**Assigned task:**
Which lines below mention "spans"? Pick each one out.

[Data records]

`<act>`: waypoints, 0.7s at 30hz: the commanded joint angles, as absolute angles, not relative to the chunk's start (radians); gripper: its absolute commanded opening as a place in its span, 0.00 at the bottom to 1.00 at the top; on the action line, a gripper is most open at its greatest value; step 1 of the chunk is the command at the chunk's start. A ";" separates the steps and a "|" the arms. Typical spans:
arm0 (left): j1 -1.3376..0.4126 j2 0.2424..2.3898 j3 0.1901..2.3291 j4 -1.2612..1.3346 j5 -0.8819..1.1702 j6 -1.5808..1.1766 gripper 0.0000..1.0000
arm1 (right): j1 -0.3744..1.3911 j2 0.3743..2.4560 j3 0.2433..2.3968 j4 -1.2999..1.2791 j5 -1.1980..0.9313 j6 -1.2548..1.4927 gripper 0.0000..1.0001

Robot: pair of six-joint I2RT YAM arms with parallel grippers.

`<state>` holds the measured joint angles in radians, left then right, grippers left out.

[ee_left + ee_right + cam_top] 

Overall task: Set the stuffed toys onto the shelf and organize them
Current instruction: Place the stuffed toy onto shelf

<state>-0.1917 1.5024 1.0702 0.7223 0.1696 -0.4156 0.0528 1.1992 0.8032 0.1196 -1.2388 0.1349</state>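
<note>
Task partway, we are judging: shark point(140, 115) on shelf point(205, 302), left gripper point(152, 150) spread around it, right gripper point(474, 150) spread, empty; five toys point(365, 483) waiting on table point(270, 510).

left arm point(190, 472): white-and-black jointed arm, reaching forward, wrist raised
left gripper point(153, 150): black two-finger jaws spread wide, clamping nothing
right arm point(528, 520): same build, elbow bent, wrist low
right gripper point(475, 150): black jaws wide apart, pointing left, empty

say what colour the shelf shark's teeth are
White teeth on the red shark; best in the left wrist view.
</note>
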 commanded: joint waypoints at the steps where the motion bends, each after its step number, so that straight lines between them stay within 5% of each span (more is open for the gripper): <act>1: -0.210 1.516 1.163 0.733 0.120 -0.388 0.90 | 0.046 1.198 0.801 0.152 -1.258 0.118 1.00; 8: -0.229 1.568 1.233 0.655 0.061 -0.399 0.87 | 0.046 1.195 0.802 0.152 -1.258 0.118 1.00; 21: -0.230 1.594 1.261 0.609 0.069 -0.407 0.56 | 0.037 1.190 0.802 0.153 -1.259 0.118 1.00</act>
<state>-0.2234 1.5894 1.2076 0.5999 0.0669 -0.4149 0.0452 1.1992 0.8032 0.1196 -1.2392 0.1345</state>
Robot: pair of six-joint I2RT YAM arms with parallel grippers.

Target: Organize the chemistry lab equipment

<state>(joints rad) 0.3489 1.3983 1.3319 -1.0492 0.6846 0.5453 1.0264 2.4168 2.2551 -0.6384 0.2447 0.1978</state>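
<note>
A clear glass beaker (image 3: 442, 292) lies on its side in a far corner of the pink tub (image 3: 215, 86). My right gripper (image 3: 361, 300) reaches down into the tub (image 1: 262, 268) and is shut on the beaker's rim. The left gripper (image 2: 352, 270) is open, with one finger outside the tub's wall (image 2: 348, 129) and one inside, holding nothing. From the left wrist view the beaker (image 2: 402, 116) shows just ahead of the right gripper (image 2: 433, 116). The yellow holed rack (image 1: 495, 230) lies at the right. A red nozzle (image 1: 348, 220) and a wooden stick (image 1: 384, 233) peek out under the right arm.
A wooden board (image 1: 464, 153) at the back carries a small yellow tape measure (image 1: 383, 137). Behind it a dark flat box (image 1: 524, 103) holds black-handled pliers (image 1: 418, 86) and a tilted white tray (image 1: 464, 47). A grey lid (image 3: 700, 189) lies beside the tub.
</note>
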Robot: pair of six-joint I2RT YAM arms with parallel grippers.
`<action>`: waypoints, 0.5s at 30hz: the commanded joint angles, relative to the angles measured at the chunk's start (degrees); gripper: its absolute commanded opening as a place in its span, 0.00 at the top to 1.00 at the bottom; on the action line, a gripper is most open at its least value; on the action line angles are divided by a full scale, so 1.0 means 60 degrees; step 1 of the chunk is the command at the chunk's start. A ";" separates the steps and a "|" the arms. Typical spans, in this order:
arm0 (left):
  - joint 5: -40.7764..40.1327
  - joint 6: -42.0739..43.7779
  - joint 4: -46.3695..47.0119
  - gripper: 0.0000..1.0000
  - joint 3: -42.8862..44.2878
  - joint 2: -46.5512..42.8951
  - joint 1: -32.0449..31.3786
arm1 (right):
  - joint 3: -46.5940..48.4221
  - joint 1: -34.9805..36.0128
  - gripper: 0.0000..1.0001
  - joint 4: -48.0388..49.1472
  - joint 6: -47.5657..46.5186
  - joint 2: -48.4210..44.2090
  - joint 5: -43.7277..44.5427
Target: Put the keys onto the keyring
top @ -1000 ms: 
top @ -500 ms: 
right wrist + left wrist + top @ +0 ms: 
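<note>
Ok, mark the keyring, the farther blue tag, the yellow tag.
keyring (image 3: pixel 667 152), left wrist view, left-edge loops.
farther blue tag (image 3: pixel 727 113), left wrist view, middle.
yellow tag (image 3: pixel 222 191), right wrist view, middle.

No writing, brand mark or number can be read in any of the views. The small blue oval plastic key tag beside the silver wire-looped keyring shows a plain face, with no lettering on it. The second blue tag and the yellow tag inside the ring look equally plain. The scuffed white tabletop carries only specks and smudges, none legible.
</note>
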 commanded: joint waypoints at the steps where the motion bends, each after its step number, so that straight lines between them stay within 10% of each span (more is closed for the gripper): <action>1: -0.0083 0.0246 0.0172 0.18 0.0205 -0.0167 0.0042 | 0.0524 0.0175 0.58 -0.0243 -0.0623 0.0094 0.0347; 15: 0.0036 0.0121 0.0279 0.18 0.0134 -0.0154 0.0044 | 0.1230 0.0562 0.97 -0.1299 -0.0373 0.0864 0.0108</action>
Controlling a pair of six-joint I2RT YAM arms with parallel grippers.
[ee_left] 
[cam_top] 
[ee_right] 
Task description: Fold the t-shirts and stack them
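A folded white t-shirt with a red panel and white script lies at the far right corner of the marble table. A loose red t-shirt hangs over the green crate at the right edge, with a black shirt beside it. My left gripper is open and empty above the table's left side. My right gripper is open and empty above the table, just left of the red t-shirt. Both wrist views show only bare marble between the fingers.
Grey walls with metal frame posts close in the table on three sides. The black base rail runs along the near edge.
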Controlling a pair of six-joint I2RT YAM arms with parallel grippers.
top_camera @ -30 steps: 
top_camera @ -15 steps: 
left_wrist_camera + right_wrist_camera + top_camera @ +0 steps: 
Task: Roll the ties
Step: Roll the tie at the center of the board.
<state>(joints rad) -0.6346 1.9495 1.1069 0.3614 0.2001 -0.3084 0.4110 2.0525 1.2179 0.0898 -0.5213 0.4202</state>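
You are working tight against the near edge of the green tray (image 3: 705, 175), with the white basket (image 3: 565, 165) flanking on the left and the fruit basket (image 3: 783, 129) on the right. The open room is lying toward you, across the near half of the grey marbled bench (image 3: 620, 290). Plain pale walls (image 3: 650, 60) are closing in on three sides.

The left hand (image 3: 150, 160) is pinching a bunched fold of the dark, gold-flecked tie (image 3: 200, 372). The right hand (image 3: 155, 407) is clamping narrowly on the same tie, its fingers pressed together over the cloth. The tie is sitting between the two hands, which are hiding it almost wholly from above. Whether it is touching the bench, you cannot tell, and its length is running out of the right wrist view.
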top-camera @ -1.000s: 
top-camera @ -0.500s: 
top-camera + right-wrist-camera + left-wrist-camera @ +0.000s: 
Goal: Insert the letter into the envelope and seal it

**Response box:**
`<act>`: waypoints, 0.7s at 30hz: the commanded joint angles, as absolute angles, not relative to the chunk's start (radians); gripper: its absolute commanded opening as a place in its span, 0.00 at the bottom to 1.00 at the top; on the action line, a gripper is most open at its greatest value; step 1 of the chunk is the command at the chunk's start. A ";" separates the steps and a "|" the arms. Typical spans:
`<action>`: waypoints, 0.5s at 30hz: the commanded joint angles, relative to the angles measured at the chunk's start (degrees); gripper: its absolute commanded opening as a place in its span, 0.00 at the top to 1.00 at the bottom; on the action line, a gripper is most open at its least value; on the action line angles are divided by a full scale, so 1.0 means 60 degrees; step 1 of the chunk is the command at the chunk's start. A ";" separates the steps and a "|" the arms. Typical spans, in this order:

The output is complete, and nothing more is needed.